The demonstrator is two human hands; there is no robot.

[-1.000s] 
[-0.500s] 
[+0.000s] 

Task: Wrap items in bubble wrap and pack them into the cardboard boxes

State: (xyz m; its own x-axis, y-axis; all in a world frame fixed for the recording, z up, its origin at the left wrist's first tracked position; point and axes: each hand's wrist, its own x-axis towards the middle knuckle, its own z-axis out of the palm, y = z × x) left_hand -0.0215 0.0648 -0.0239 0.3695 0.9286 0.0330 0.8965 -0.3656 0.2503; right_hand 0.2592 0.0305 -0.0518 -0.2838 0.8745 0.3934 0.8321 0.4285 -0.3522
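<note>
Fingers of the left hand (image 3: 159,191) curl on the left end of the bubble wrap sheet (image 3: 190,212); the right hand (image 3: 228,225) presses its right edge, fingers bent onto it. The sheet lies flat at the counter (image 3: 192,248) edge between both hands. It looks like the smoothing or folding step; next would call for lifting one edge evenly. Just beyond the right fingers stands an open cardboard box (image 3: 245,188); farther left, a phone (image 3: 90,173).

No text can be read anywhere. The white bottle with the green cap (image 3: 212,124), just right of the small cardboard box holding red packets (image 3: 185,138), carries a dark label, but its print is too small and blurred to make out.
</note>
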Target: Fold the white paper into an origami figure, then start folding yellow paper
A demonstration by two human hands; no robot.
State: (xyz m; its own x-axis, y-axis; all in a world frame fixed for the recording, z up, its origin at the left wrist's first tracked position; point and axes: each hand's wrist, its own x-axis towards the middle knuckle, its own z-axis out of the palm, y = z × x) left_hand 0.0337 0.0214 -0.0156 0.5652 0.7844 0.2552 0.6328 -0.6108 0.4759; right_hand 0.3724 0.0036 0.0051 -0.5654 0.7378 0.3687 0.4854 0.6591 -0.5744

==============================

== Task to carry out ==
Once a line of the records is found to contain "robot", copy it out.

== Exercise output ==
The demonstrator is two human hands; there is no robot.
A demonstration by two human hands; no robot.

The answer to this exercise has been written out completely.